Girala mossa e fuori fuoco*
E allora proviamo a governare il fenomeno: quali sono i trucchi per capire se una foto è giusta e corretta? Ci aiuta Olivotto: «Direi che una foto è “giusta” se ha un’esposizione corretta nell’intervallo di luminosità rilevante per la foto stessa, se il bilanciamento del bianco è sensato, se il contrasto appare naturale. Va detto che il bilanciamento del bianco, scattando in RAW, è poco rilevante, ma se ipotizziamo di partire da un’immagine raster, già sviluppata, diventa cruciale. Una foto è “corretta” invece se i punti di ombra e luce sono impostati correttamente, massimizzando la gamma dinamica, e non sono presenti dominanti. Tutto questo, nella maggior parte dei casi, si può fare con una sola curva o con regolazioni dei moduli di sviluppo che in sostanza emulano il comportamento delle curve». E come, suggerisce Zucchelli, è meglio «abituarsi a interpretare gli istogrammi che evidenziano la gamma tonale di un’immagine. Se dopo una correzione i livelli sono ridotti, probabilmente abbiamo perso delle informazioni e la foto risulterà “strappata”, come nel caso di una foto sovraesposta nella quale il fotografo ha perso tutte le zone di luce». E gli errori da evitare? Per Olivotto «non è il caso di saturare i colori in maniera innaturale, come spesso si vede soprattutto sui social nelle fotografie di paesaggio. Da evitare anche gli interventi che fanno perdere informazioni preziose e non recuperabili, come la riduzione del disturbo: i sensori oggi permettono di ottenere fotografie molto meno rumorose rispetto a qualche anno fa, ma ancora si tende a esagerare con la riduzione del rumore di luminanza. Il risultato è che le immagini appaiono innaturalmente lisce e prive di microdettaglio. Infine, non bisogna chiudere le ombre né bruciare le luci, se non in aree in cui ciò sia inevitabile: una volta che un canale ha clippato ed è privo di informazione non c’è più niente da fare». (09)

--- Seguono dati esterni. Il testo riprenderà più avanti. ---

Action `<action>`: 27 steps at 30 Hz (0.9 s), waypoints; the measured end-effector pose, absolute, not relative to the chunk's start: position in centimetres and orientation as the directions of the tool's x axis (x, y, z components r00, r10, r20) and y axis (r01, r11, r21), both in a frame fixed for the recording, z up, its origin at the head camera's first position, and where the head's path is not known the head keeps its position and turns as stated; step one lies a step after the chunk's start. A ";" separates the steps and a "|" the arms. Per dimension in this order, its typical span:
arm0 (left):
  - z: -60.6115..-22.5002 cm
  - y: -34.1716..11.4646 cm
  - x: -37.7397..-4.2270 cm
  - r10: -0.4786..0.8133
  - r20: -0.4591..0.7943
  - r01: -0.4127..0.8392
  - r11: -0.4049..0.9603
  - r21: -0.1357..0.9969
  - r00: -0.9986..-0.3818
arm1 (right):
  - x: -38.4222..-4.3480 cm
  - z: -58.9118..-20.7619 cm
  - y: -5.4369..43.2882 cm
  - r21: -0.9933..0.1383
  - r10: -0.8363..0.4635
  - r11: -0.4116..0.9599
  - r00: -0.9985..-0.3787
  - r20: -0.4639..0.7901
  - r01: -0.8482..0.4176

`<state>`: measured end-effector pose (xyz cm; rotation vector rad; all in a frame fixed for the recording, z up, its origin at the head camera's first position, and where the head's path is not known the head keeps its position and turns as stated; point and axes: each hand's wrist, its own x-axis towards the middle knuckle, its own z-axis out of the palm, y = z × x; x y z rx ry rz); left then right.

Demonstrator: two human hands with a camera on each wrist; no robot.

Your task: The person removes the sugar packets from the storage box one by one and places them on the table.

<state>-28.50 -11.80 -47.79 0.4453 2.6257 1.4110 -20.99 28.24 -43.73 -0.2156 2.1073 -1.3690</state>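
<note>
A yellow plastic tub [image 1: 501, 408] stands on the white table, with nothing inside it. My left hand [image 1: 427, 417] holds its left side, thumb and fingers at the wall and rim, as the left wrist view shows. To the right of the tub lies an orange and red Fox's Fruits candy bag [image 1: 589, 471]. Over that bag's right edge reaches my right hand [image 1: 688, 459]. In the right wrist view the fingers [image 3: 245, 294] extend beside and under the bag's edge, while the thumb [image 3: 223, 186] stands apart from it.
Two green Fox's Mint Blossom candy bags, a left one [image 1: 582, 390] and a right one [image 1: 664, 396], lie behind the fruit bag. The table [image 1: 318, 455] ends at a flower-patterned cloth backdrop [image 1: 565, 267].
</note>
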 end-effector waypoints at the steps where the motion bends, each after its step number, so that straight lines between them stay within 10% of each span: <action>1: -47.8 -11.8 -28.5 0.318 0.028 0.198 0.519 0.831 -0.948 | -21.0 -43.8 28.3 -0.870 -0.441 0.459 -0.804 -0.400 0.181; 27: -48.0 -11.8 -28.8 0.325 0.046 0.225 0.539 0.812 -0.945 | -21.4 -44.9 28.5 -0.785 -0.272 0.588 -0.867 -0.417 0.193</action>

A supporto dei fotografi che utilizzano la loro tecnologia, Canon ha ideato un software di elaborazione RAW ed editing gratuito dal nome Canon Digital Photo Professional (DPP), che è in grado di gestire il flusso d’immagine in modo semplice ma avanzato.
Come spiega Paolo Tedeschi di Canon Italia, «DPP è il processore RAW con un supporto per le funzionalità Canon come Stile foto, Auto Lighting Optimizer (Ottimizzazione automatica della luce) e correzione aberrazione obiettivo». Questo è probabilmente più evidente se si scatta in formato RAW con lo Stile foto monocromatico: «in questo caso, infatti, la correlazione fra il software e il formato d’immagine Canon è più precisa e consente di comprendere a pieno le impostazioni dell’immagine, tra cui il bilanciamento del bianco personalizzato, la riduzione del rumore avanzata e altre impostazioni. Per noi è importante affiancare i professionisti e gli appassionati in ogni passaggio della cura e della gestione dell’immagine, per questo lavoriamo sempre pensando di soddisfare ogni tipo di esigenza: dalla cattura alla stampa, passando per tutto il ciclo di gestione del file. Questo approccio è parte integrante della nostra strategia di ricerca e sviluppo, nella quale investiamo ogni anno circa l’8% del fatturato globale, con l’obiettivo di assicurare sempre al mercato le migliori tecnologie di imaging».